--- Work item ---
Return exactly the lines below, starting with the one that has "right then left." and going on through the one that has "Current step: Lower".

Items from a data source
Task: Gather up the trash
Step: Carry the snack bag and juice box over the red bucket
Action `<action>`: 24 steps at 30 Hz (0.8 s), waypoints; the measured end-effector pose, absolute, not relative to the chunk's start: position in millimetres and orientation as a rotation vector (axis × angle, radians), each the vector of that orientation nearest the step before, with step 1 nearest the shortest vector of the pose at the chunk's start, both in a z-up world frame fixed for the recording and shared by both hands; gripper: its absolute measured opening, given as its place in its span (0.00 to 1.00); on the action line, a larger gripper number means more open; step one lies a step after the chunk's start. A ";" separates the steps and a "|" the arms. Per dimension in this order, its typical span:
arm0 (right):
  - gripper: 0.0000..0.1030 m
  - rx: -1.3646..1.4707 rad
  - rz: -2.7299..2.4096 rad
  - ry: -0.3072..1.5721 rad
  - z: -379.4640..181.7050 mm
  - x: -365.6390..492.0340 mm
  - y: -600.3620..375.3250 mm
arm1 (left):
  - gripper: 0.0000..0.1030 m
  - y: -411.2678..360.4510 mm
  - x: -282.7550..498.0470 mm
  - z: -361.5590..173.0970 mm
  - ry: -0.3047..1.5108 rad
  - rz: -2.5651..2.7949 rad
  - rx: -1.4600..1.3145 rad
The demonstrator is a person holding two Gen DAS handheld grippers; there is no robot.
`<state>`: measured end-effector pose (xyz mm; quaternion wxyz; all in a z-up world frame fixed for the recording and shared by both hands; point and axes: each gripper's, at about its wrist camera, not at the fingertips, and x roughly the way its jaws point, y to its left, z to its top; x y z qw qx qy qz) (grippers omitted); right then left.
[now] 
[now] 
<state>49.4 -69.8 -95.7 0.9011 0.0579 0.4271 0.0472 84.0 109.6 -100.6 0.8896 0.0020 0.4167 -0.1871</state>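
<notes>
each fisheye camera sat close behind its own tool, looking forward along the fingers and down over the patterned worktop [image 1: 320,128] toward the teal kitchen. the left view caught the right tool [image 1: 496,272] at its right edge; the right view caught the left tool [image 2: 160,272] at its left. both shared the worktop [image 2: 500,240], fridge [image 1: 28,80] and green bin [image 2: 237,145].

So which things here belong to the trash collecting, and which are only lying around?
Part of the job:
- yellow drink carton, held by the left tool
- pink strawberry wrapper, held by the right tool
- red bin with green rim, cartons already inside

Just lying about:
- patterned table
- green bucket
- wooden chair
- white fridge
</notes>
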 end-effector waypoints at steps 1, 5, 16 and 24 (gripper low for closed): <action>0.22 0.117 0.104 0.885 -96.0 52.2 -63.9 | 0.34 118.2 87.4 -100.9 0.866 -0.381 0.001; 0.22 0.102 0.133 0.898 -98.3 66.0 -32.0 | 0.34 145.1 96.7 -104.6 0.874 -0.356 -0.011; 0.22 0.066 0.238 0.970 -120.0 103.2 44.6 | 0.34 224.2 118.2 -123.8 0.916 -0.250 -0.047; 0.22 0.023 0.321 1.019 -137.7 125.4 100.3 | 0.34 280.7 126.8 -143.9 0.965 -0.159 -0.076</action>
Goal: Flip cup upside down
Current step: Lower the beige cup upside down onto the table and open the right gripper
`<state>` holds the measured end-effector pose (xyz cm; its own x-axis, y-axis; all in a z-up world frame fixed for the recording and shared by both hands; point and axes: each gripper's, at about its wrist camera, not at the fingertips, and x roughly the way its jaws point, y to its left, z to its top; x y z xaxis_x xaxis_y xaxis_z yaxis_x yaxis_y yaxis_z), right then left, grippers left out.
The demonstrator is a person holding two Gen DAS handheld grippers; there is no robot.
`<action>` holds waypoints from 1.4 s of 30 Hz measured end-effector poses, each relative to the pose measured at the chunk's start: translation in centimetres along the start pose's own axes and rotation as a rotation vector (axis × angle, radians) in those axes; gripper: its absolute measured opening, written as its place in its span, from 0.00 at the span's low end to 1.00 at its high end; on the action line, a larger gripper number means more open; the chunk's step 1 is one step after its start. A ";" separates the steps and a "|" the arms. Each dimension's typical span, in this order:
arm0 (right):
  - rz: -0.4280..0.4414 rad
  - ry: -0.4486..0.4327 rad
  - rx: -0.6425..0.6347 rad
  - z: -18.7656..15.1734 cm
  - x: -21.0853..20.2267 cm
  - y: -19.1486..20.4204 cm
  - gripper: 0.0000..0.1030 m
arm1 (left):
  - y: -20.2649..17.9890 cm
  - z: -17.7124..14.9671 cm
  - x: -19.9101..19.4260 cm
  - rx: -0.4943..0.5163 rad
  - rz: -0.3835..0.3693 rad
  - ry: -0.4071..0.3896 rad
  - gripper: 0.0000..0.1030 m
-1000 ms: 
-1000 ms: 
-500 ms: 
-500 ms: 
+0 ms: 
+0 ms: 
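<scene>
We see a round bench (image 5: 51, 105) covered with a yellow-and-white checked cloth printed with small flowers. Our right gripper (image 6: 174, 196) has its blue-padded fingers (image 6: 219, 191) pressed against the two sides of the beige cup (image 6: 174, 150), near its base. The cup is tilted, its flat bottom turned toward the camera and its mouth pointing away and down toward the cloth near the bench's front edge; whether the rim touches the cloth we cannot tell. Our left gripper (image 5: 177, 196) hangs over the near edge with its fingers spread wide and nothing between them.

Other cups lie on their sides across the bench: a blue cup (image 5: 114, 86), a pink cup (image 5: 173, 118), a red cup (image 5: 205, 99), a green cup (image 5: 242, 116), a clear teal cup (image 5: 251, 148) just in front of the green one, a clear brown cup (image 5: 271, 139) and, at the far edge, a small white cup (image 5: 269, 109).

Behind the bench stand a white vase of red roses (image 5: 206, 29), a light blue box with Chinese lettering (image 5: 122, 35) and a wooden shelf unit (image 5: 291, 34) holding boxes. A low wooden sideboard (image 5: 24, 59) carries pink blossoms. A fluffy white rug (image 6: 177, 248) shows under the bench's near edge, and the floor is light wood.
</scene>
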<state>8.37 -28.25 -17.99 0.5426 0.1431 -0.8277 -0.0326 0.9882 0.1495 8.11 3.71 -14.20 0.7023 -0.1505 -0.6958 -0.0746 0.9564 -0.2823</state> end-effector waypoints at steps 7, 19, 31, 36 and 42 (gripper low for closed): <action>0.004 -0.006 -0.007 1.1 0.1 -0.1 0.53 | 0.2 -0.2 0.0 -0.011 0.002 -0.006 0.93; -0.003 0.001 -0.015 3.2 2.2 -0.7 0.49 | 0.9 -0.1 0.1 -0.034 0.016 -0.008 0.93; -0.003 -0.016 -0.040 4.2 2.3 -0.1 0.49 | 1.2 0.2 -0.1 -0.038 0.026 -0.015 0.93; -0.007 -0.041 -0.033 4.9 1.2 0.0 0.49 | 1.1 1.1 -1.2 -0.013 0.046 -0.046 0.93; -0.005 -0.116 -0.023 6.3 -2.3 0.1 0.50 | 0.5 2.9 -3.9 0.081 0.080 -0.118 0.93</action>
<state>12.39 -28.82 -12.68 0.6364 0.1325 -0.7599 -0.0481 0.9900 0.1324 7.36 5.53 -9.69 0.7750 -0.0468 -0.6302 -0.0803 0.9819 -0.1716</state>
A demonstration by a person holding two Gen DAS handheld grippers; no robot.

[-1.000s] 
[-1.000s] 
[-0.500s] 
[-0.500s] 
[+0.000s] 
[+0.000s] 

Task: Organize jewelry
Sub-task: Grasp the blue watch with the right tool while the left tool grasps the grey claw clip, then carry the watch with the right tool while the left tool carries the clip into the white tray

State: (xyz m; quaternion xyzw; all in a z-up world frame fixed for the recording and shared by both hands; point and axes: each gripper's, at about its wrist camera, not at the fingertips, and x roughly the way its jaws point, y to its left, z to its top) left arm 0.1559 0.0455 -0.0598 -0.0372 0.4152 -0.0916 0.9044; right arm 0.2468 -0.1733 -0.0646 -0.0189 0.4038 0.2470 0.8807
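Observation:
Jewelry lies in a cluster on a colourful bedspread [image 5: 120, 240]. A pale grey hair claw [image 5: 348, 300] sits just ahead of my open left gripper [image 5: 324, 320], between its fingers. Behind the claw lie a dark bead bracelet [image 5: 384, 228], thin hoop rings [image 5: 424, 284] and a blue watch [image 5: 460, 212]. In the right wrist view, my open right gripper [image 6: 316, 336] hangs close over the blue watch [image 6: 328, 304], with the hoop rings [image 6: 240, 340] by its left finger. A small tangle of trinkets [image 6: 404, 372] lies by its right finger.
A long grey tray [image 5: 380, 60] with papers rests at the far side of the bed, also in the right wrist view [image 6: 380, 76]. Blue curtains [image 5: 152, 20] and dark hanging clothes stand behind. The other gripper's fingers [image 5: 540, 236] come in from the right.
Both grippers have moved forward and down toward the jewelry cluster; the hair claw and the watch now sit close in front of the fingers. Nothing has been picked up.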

--- Output of the task ---
`<state>`: measured end-effector pose (xyz mm; quaternion wxyz; all in a z-up world frame fixed for the recording and shared by both hands; point and axes: each gripper's, at about its wrist camera, not at the fingertips, and x roughly the way its jaws point, y to its left, z to its top; x y z qw qx qy qz) (grippers omitted); right then left.
[now] 
[now] 
<state>49.4 -69.8 -95.7 0.9011 0.0579 0.4271 0.0472 84.0 109.6 -100.6 0.8896 0.0020 0.4167 -0.1871</state>
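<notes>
each fisheye camera sat close behind its own tool, looking forward along the fingers and down over the patterned worktop [image 1: 320,128] toward the teal kitchen. the left view caught the right tool [image 1: 496,272] at its right edge; the right view caught the left tool [image 2: 160,272] at its left. both shared the worktop [image 2: 500,240], fridge [image 1: 28,80] and green bin [image 2: 237,145].

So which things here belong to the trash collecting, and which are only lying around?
Part of the job:
- yellow drink carton, held by the left tool
- pink strawberry wrapper, held by the right tool
- red bin with green rim, cartons already inside

Just lying about:
- patterned table
- green bucket
- wooden chair
- white fridge
</notes>
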 end-effector waypoints at steps 1, 5, 16 and 24 (gripper low for closed): <action>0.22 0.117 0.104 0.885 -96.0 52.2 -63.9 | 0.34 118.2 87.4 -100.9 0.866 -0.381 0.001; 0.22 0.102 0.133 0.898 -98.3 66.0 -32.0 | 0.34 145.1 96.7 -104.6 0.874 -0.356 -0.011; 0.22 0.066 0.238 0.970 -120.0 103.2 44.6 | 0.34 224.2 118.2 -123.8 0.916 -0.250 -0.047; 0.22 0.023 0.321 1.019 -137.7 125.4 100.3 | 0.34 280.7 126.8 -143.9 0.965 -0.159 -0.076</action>
Goal: Flip cup upside down
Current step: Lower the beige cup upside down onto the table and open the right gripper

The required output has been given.